Work task -
The entries below hold a line with "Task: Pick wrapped" and a line with "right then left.". Return those lines and all that lie between them, exactly and only.

━━━ Given data

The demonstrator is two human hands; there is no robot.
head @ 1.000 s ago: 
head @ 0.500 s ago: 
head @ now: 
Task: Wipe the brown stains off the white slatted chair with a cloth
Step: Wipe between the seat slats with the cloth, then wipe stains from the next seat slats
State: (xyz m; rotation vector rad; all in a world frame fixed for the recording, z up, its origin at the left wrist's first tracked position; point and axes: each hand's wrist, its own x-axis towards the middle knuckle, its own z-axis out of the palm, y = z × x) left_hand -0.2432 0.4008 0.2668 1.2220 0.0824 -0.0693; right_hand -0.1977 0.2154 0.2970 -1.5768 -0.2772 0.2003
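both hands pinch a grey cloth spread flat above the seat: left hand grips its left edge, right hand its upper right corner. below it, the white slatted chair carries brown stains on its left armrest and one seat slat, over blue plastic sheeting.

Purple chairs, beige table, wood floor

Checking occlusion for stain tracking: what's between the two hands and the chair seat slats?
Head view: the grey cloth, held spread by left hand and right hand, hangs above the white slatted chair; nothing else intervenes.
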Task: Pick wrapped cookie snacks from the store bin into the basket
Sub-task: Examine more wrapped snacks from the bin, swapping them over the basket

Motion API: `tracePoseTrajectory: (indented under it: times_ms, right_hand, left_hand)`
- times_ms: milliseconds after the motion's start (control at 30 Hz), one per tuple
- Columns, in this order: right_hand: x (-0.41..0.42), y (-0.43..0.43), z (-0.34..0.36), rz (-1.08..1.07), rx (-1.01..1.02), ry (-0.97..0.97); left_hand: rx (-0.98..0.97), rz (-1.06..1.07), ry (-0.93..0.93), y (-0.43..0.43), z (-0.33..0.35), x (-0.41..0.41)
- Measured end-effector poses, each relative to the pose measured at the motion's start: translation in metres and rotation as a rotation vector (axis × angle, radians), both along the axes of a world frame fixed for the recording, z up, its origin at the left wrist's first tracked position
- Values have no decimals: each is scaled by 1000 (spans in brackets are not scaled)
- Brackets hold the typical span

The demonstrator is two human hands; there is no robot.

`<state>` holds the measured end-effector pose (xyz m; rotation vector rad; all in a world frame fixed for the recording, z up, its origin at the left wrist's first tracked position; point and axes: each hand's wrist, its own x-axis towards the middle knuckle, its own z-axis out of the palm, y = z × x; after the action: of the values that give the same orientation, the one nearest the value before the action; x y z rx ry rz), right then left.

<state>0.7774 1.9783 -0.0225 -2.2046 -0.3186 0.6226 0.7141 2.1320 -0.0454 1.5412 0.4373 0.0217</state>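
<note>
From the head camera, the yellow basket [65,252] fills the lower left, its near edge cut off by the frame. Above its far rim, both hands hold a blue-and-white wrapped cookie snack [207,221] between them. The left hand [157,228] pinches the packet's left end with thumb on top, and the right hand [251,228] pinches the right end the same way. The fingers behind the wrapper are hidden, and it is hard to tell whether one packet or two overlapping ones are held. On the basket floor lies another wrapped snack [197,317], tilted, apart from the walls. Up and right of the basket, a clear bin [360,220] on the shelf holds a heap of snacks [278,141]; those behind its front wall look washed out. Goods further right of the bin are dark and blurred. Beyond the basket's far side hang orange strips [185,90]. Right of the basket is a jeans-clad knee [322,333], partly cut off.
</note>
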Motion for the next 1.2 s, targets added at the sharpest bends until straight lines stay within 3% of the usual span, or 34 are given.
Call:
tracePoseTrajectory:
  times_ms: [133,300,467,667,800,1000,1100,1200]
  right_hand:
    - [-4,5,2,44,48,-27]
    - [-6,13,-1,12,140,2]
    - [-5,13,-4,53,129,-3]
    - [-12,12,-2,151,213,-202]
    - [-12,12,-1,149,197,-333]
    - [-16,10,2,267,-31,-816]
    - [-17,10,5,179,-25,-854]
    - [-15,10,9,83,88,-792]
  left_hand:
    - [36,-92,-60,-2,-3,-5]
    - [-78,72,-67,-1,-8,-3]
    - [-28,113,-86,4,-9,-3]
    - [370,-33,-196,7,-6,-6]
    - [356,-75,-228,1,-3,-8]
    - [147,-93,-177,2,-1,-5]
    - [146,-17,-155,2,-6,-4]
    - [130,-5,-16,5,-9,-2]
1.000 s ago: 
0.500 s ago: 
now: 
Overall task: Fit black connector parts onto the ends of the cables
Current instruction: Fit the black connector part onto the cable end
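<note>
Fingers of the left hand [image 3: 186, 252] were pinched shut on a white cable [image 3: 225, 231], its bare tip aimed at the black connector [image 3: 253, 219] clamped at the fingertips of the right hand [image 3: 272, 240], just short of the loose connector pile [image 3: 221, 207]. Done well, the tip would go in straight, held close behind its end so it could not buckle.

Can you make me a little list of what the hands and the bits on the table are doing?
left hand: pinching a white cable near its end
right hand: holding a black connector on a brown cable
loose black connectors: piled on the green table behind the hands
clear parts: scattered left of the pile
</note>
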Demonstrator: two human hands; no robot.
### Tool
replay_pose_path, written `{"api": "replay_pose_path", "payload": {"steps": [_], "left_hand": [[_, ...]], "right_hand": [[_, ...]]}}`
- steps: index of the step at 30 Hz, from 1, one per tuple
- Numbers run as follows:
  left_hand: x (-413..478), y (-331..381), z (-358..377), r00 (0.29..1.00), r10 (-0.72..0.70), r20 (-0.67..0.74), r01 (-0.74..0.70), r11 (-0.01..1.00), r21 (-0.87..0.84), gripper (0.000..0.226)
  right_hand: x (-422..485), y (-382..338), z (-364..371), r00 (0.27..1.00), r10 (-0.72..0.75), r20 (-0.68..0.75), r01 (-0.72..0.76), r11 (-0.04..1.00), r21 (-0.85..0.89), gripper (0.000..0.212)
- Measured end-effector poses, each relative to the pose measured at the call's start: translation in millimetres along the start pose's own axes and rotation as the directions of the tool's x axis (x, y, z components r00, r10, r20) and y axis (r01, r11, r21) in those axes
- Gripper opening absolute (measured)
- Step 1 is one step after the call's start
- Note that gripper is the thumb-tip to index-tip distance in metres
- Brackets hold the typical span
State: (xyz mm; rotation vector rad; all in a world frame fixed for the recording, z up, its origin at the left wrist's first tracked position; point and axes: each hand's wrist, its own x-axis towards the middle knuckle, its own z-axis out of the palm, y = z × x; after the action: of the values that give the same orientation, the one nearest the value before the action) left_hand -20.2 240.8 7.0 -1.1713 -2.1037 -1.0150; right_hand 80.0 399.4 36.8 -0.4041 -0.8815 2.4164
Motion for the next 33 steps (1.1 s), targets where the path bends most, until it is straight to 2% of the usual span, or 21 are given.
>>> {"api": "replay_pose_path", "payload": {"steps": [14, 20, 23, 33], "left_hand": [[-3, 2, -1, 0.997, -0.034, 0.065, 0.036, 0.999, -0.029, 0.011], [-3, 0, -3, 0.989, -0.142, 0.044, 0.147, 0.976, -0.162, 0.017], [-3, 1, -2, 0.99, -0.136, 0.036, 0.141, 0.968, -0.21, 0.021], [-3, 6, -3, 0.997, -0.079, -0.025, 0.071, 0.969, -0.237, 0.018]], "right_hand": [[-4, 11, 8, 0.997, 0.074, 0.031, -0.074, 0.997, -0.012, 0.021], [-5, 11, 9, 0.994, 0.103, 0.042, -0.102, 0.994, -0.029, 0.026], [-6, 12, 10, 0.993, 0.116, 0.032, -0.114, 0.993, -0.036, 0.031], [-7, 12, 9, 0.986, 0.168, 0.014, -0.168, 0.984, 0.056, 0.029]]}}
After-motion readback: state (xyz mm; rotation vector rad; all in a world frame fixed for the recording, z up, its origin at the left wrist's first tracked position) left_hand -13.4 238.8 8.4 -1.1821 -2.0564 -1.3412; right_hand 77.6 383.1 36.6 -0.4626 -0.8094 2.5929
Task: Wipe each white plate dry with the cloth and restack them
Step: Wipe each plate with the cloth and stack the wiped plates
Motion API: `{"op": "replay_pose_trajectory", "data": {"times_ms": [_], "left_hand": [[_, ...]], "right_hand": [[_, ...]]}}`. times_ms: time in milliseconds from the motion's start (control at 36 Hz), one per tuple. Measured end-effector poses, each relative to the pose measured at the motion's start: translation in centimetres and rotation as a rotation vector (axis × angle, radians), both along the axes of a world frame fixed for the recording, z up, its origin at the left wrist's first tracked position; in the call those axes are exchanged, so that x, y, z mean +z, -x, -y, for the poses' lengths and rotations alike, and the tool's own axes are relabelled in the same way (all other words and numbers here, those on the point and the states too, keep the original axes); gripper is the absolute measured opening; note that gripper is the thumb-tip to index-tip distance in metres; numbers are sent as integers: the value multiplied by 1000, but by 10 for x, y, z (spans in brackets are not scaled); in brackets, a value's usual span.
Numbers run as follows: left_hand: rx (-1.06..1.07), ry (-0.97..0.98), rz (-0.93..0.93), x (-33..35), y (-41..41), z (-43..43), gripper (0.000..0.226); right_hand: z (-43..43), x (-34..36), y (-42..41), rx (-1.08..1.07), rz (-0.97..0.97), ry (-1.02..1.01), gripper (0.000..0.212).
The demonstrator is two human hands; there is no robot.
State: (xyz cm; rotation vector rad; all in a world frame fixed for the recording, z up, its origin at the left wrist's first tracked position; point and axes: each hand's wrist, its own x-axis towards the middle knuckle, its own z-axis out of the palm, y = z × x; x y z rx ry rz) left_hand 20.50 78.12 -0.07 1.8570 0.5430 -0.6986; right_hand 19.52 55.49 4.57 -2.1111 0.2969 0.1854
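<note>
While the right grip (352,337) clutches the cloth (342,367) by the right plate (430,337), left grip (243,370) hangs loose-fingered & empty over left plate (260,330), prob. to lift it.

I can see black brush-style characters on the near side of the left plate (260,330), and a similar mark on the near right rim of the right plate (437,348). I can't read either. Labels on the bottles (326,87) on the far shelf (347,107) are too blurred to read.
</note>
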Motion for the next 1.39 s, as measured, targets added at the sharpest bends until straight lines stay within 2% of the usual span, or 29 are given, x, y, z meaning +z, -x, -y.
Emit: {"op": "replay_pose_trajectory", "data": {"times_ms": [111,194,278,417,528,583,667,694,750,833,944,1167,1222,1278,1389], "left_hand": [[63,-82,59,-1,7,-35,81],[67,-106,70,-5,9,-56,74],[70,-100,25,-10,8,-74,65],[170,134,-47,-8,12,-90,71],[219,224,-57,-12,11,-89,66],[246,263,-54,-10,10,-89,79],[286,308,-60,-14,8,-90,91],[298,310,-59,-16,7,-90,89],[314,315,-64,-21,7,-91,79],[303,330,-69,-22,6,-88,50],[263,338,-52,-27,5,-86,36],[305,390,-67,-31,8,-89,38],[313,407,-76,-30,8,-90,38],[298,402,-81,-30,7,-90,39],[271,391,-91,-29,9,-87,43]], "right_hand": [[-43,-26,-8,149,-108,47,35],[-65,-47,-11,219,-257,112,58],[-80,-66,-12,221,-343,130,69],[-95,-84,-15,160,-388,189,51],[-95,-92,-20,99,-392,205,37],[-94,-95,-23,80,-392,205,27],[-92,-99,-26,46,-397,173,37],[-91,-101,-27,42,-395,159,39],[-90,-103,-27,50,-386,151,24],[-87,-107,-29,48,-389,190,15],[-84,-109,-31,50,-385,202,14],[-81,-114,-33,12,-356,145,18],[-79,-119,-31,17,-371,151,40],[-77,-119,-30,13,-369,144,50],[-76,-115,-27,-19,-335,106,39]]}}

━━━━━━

Exercise answer -
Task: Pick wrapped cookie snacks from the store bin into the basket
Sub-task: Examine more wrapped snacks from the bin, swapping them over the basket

Motion API: `tracePoseTrajectory: (indented under it: times_ms, right_hand, left_hand)`
- times_ms: milliseconds after the motion's start (control at 30 Hz), one per tuple
- Columns, in this order: right_hand: x (-0.41..0.42), y (-0.43..0.43), z (-0.34..0.36), rz (-1.08..1.07), rx (-1.01..1.02), ry (-0.97..0.97); left_hand: rx (-0.98..0.97), rz (-1.06..1.07), ry (-0.93..0.93), y (-0.43..0.43), z (-0.33..0.35), x (-0.41..0.41)
- Measured end-effector poses, each relative to the pose measured at the motion's start: translation in metres and rotation as a rotation vector (axis × angle, radians), both along the axes of a world frame fixed for the recording, z up, its origin at the left wrist's first tracked position
- Values have no decimals: each is scaled by 1000 (spans in brackets are not scaled)
- Brackets hold the typical span

The demonstrator is two human hands; there is no robot.

`<state>` holds the measured end-effector pose (xyz m; rotation vector rad; all in a world frame fixed for the recording, z up, its origin at the left wrist's first tracked position; point and axes: each hand's wrist, its own x-axis towards the middle knuckle, its own z-axis out of the palm, y = z × x; after the action: of the values that give the same orientation, the one nearest the value before the action; x y z rx ry rz), right then left.

No further output is needed for this exercise.